ACTIVITY> In the data below, which lines contain "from"? List them by copying each one.

Segment Start: DATA

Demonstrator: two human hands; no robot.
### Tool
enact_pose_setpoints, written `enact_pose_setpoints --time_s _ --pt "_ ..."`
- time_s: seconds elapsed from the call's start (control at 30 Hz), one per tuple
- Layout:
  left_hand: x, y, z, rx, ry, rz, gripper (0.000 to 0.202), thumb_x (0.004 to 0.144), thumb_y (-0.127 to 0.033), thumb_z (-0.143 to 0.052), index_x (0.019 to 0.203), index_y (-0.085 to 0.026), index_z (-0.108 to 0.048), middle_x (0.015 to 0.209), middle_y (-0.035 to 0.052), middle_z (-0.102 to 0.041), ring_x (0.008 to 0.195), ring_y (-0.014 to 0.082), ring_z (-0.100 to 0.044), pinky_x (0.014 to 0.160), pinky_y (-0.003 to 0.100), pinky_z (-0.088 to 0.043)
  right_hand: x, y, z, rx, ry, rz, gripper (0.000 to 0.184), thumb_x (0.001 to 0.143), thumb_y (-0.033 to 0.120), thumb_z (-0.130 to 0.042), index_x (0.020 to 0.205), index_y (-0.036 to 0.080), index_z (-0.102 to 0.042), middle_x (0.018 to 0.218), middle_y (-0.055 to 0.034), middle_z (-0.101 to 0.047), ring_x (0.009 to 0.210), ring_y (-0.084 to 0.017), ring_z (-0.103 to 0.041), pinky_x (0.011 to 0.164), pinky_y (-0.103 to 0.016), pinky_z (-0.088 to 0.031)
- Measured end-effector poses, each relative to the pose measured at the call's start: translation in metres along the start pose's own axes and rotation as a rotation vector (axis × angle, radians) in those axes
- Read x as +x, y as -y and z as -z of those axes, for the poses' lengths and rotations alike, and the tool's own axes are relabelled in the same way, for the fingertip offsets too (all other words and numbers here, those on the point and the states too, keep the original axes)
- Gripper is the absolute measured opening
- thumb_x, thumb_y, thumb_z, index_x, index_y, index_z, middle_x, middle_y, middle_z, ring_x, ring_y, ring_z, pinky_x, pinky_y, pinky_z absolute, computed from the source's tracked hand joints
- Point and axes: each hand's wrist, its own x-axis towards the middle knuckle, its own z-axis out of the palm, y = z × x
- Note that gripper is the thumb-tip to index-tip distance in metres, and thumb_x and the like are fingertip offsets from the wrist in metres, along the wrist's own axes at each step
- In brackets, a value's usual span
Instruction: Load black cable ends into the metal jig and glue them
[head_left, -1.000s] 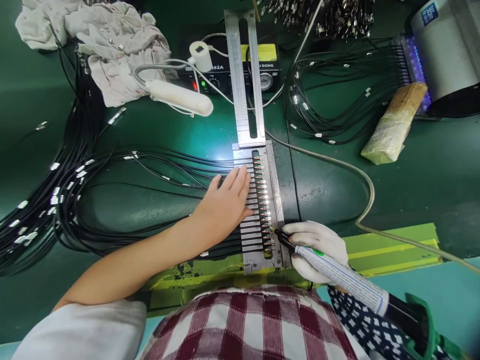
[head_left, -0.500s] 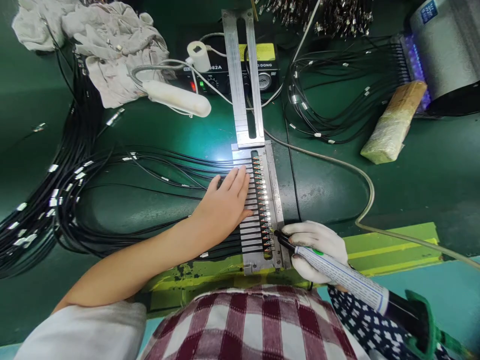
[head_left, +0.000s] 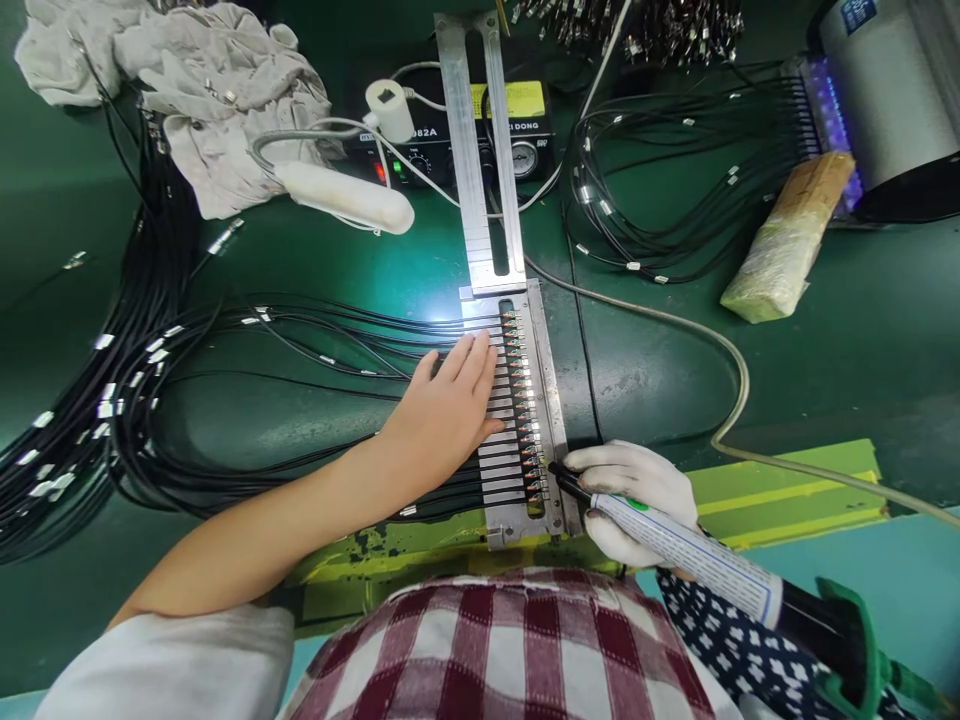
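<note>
My bare left hand (head_left: 439,410) lies flat, fingers outstretched, over the row of black cables (head_left: 501,462) set side by side in the slots of a metal fixture (head_left: 546,385). Small metal connectors with orange-coloured wire ends (head_left: 527,412) line up along the fixture's dark slot. In a white glove, my right hand (head_left: 641,485) grips a glue syringe (head_left: 690,558) with a white printed label and a green cap at its rear. The syringe's black tip (head_left: 559,470) is at the fixture's right edge, close to the lower connectors; whether it touches cannot be made out.
Bundled black cables (head_left: 142,400) spread across the left. A slotted metal bar (head_left: 459,150) extends behind the fixture over a black dispenser box (head_left: 420,160). Further items are a white lamp (head_left: 345,197), crumpled cloth (head_left: 232,100), a wrapped block (head_left: 784,245) and a grey hose (head_left: 660,312).
The view has shifted very slightly. Both hands, the syringe and the cables keep practically the same positions against the fixture.
</note>
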Motion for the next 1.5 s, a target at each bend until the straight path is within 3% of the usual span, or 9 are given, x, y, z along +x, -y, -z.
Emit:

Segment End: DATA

SOLUTION>
- time_s: seconds elapsed from the call's start (control at 30 Hz), one per tuple
- thumb_x, thumb_y, thumb_z, index_x, index_y, index_z, middle_x, middle_y, middle_z, ring_x, ring_y, ring_z, pinky_x, pinky_y, pinky_z absolute, computed from the source's tracked hand joints
- Note that gripper is the thumb-tip to index-tip distance in metres, and thumb_x and the like are fingertip offsets from the wrist in metres, along the wrist's own axes at each step

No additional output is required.